Learning deep representations by mutual information estimation and maximization
R Devon Hjelm, Alex Fedorov, Samuel Lavoie-Marchildon, Karan Grewal,, Phil Bachman, Adam Trischler, Yoshua Bengio

TL;DR
This paper introduces Deep InfoMax (DIM), an unsupervised method that maximizes mutual information between input and neural network output, improving representation learning for downstream tasks by incorporating locality and adversarial prior matching.
Contribution
The paper presents a novel mutual information-based approach, Deep InfoMax, that enhances unsupervised representation learning by leveraging input locality and adversarial prior matching.
Findings
DIM outperforms popular unsupervised methods.
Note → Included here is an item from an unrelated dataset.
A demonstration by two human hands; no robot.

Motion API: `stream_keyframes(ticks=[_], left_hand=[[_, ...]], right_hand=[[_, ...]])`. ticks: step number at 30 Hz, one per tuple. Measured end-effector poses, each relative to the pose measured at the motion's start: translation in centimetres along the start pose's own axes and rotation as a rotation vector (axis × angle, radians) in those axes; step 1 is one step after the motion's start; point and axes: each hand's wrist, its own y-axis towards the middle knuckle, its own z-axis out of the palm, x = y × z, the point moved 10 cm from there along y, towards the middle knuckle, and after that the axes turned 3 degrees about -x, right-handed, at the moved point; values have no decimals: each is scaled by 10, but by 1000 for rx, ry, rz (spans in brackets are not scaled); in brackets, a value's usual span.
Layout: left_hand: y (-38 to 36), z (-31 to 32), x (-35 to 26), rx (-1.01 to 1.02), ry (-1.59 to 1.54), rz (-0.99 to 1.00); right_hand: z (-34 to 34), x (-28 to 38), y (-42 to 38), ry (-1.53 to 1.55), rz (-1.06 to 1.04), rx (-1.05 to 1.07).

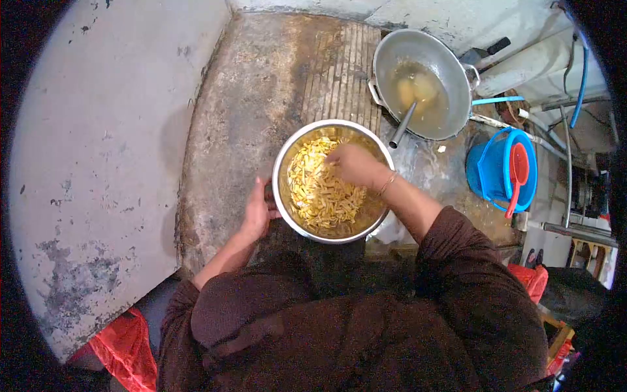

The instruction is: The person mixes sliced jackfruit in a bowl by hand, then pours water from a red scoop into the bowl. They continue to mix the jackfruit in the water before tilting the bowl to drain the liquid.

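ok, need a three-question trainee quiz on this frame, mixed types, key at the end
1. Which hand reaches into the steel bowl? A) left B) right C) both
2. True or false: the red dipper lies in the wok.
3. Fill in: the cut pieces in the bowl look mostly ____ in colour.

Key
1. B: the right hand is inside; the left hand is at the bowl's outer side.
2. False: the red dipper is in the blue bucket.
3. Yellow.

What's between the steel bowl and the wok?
In the head view, a grey handle juts from the wok over its rim toward the steel bowl; whether it touches the bowl is unclear.
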Motion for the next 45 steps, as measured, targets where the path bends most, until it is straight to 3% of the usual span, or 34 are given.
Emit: stream_keyframes(ticks=[2, 6, 8, 10, 12, 15, 16, 17, 18, 20, 22, 24, 26, 27, 28, 29, 31, 33, 34, 35, 37, 38, 39, 41, 43, 45], left_hand=[[-12, 2, 9, -23, -58, 60], [-30, 23, -5, -19, 0, 154], [-33, 17, -30, -89, 493, 428], [-21, 19, -45, -74, 520, 519], [-21, 21, -53, -58, 450, 468], [-9, 22, -63, -37, 391, 408], [-3, 19, -64, -32, 382, 383], [9, 7, -69, -125, 592, 465], [17, 5, -65, -101, 467, 372], [21, 1, -62, -87, 256, 224], [14, -6, -54, -138, 144, 131], [-2, -9, -28, -209, 99, 65], [-23, 19, -19, -148, -119, 263], [-28, 21, -11, -193, -147, 135], [-35, 20, -1, -242, -181, 5], [-33, 17, -9, -256, -64, 103], [-24, 11, -30, -273, 177, 295], [-14, 3, -31, -251, 78, 246], [-8, -4, -32, -240, 30, 223], [19, -16, -11, -203, -123, 210], [13, -13, -39, -279, 213, 292], [10, -9, -53, -309, 381, 331], [12, -4, -57, -286, 353, 316], [15, 4, -61, -249, 293, 282], [45, -2, -50, -141, 277, 218], [45, 1, -51, -121, 243, 193]], right_hand=[[-25, -24, 7, -72, 209, -72], [-3, -23, 23, -62, 246, -138], [28, -21, 40, 38, 328, -220], [50, 16, 57, 147, 231, -138], [72, 74, 53, 3, -31, 61], [124, 80, 25, -200, -341, 185], [119, 85, 11, -187, -357, 228], [112, 87, -7, -173, -373, 274], [100, 90, -21, -158, -387, 323], [62, 67, -10, -36, -200, 355], [-1, 40, 7, 187, -286, -56], [-6, 2, 35, -48, -48, 65], [-5, -16, 54, -114, -9, -76], [-2, -16, 61, -147, 9, -143], [10, -12, 68, -96, 90, -81], [24, -3, 77, -46, 172, -17], [95, 44, 79, -126, -101, 95], [115, 89, 45, -105, -214, 121], [111, 101, 25, -51, -297, 216], [120, 100, 7, -155, -287, 443], [77, 110, -23, -176, -521, 127], [66, 102, -35, -222, -569, 81], [54, 94, -48, -269, -614, 32], [48, 56, -36, -337, -487, 225], [40, 10, -11, -242, -140, 505], [1, 13, 22, -153, -248, 324]])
DIM competes with fully-supervised learning on classification.
Incorporating locality improves representation quality.
Abstract
In this work, we perform unsupervised learning of representations by maximizing mutual information between an input and the output of a deep neural network encoder. Importantly, we show that structure matters: incorporating knowledge about locality of the input to the objective can greatly influence a representation's suitability for downstream tasks. We further control characteristics of the representation by matching to a prior distribution adversarially. Our method, which we call Deep InfoMax (DIM), outperforms a number of popular unsupervised learning methods and competes with fully-supervised learning on several classification tasks. DIM opens new avenues for unsupervised learning of representations and is an important step towards flexible formulations of representation-learning objectives for specific end-goals.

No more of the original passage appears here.